New Hampshire bill to ban NSA activity called the “biggest threat since the Civil War”

A bill introduced in the New Hampshire House for the 2016 session would prohibit a federal-local surveillance collaboration that the NSA’s former chief technical director called the “biggest threat since the civil war.”

 

Rep. Neal Kurk prefiled House Bill 1494 (HB1494). The legislation would prohibit government agencies from acquiring, collecting, retaining or using personal information and social media data without a warrant in most cases.

 

The bill does allow a few exceptions to the warrant requirement. Governments can collect personal information with the express written permission of the owner, pursuant to a judicially recognized exception to the warrant requirement or in some emergency situations.

 

HB1494 broadly defines “personal information.”

 

A person’s name; date or place of birth; social security number; address; employment history; credit history; financial information; account numbers; cellular telephone, voice over internet protocol or landline telephone numbers; biometric identifiers, including fingerprints, facial photographs or images, retinal scans, DNA/RNA or other identifying data unique to that individual; or one or more pieces of information that, when considered together or in the context of the information that is presented or gathered, are sufficient to specify a unique individual.

 

HB1494 includes criminal penalties.
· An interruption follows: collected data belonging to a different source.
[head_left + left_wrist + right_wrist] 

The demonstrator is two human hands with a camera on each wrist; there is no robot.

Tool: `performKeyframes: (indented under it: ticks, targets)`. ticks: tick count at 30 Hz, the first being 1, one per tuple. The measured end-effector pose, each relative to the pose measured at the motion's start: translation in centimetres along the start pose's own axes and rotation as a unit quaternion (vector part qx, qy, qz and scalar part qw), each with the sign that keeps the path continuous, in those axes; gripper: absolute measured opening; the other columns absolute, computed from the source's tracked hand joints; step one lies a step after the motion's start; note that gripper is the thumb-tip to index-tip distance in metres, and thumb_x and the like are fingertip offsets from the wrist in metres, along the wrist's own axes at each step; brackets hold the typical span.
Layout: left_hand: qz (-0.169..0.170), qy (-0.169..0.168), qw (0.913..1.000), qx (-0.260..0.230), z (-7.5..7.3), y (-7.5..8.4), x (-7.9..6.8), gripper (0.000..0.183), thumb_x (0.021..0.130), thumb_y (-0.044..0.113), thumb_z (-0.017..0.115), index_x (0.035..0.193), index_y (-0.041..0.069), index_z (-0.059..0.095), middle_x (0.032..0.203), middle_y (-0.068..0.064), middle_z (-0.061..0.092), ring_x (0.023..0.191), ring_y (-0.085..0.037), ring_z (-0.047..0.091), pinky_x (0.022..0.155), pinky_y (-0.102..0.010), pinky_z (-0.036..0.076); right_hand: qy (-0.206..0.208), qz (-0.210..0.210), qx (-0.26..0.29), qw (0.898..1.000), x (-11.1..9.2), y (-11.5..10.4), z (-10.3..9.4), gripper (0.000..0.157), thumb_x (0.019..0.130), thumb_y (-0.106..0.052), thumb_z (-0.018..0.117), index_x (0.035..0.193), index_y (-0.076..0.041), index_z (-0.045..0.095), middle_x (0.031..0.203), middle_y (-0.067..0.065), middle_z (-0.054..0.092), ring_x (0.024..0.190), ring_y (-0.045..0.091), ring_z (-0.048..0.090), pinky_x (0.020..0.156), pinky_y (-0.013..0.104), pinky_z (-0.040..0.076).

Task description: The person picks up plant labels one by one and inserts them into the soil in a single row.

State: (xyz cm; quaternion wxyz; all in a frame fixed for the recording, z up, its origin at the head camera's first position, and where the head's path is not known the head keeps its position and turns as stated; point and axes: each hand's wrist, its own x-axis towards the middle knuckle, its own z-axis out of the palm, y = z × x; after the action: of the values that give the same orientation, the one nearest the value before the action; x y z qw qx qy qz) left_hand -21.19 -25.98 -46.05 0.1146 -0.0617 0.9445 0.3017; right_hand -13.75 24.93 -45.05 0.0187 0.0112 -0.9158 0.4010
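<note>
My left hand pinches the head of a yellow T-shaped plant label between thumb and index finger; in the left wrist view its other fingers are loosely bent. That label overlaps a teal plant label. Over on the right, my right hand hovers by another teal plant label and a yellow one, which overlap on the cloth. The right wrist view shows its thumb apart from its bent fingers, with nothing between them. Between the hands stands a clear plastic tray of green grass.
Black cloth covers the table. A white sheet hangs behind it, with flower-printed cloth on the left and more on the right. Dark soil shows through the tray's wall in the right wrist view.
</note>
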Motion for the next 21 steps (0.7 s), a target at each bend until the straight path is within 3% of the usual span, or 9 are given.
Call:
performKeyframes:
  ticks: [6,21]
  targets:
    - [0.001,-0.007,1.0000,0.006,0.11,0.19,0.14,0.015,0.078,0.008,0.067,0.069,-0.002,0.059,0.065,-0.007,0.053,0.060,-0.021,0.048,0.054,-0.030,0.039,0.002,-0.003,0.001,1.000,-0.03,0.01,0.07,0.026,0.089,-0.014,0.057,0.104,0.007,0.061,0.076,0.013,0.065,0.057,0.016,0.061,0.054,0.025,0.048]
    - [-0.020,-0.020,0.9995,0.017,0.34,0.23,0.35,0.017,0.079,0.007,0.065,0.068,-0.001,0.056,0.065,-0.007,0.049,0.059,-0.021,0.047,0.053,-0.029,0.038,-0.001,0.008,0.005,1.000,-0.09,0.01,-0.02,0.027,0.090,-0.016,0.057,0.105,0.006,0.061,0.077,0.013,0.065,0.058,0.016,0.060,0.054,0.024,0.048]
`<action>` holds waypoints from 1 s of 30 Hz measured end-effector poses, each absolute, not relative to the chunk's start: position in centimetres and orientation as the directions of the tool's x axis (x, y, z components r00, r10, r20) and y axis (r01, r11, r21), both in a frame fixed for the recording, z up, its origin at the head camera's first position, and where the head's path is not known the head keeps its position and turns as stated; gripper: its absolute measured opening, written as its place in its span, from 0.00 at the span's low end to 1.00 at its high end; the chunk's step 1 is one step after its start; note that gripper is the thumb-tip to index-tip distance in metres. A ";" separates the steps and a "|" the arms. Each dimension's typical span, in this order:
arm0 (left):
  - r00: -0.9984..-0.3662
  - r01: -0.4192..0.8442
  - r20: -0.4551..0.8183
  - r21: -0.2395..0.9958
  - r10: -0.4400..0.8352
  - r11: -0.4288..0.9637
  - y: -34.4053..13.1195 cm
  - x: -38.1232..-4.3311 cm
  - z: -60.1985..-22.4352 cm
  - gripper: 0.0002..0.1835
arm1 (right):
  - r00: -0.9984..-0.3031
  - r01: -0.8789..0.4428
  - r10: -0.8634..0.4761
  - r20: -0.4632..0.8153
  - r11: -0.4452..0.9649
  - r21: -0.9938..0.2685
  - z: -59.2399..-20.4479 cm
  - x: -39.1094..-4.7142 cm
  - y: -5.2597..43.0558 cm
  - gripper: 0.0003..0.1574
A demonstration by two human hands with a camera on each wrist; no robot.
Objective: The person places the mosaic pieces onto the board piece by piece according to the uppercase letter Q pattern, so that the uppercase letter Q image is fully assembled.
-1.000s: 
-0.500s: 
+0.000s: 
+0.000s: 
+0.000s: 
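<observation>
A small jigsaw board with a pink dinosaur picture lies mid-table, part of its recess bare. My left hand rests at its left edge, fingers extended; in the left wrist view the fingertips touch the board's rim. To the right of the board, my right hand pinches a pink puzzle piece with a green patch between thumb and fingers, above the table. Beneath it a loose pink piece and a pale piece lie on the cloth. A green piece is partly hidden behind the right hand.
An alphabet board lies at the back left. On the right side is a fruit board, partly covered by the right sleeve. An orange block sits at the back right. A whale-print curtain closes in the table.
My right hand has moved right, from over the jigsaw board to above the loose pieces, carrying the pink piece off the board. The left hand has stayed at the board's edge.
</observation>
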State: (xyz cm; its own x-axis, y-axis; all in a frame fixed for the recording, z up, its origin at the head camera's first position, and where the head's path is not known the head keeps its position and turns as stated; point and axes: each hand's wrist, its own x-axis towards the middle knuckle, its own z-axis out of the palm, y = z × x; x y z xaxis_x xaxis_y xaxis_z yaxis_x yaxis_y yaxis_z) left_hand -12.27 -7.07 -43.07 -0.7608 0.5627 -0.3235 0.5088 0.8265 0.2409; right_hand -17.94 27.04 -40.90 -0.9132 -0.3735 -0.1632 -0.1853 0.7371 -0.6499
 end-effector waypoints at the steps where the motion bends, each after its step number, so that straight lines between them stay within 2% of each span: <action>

In other words, law enforcement agents collecting information in violation of the law would be subject to arrest.

 

The legislation does contain a qualification that seems rather broad. It allows information collection “if required by a government pursuant to state or federal law, provided that such information is requested of and supplied by an information and service provider for named individuals only or, in the case of employees and/or contractors of an information and service provider, for all of its employees and/or contractors.”